Problem description:
Could you filter the records below and return each line that holds "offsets"?

Data:
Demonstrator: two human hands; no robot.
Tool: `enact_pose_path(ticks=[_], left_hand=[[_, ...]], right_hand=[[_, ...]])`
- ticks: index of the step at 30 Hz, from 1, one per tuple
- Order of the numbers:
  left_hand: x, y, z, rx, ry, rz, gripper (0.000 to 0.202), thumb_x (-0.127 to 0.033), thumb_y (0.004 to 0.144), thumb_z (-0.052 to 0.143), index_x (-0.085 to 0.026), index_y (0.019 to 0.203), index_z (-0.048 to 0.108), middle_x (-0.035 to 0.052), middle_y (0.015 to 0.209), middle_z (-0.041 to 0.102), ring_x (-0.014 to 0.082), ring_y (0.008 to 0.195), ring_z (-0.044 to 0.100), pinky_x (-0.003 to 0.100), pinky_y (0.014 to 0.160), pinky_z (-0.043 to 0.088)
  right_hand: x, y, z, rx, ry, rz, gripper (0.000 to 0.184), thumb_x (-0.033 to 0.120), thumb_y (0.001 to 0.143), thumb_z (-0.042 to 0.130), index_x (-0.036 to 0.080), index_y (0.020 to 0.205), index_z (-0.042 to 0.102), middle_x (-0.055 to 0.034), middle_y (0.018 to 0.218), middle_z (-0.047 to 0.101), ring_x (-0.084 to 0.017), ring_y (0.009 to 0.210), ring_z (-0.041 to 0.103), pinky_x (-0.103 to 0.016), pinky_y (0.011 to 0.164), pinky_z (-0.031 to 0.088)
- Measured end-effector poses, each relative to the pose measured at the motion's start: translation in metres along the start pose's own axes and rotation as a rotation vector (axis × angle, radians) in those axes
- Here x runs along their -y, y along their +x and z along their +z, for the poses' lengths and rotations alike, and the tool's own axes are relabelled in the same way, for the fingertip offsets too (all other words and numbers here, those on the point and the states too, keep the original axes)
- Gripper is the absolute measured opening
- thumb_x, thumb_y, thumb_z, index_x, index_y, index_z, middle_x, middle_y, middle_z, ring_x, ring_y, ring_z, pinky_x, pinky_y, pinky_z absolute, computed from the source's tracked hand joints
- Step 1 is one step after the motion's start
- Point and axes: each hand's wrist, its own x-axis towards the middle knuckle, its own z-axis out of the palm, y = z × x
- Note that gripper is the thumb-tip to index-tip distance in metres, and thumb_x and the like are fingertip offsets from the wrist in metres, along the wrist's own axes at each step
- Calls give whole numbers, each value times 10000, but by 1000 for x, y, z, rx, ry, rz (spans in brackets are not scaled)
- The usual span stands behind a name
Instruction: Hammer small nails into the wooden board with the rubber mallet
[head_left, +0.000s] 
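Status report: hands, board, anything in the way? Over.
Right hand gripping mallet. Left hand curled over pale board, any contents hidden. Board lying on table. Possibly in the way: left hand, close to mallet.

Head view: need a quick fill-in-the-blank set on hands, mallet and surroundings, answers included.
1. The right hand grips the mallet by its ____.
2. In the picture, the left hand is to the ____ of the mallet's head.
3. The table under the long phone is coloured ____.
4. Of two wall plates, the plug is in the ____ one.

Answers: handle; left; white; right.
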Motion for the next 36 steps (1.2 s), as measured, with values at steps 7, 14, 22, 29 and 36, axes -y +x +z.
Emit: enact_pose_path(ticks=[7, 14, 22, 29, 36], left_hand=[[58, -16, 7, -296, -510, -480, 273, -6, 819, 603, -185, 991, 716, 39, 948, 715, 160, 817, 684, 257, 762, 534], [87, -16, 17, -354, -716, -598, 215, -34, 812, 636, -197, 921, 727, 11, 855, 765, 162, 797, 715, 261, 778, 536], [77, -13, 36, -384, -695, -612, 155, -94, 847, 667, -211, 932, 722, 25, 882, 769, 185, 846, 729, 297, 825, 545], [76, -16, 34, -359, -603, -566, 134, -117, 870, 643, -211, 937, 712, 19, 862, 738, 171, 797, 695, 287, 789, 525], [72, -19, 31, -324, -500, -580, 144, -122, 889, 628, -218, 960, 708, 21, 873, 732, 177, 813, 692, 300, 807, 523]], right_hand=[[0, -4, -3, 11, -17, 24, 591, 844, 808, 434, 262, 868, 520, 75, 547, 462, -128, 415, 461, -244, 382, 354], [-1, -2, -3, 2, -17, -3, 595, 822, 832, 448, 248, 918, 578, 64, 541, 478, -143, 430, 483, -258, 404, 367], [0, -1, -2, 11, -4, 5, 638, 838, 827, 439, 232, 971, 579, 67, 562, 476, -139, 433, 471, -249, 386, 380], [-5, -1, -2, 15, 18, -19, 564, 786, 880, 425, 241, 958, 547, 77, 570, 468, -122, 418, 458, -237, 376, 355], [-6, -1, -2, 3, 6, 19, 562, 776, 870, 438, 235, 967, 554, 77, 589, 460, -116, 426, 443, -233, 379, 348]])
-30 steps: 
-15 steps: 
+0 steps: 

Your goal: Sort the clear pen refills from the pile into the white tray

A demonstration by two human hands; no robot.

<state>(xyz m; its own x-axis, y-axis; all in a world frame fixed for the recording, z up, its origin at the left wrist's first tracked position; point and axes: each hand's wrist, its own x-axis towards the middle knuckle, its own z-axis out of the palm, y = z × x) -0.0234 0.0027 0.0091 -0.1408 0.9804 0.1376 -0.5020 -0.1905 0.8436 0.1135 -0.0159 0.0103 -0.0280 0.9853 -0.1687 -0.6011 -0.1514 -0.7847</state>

Task output:
- Here x runs along their -y, y along their +x and z along their +z, for the poses' lengths and rotations alike, and the tool's own axes are relabelled in the same way, for the fingertip offsets too (all other words and numbers here, those on the point and the states too, keep the original axes)
- Note that gripper is the thumb-tip to index-tip distance in metres, and thumb_x and the like are fingertip offsets from the wrist in metres, along the wrist's own axes at each step

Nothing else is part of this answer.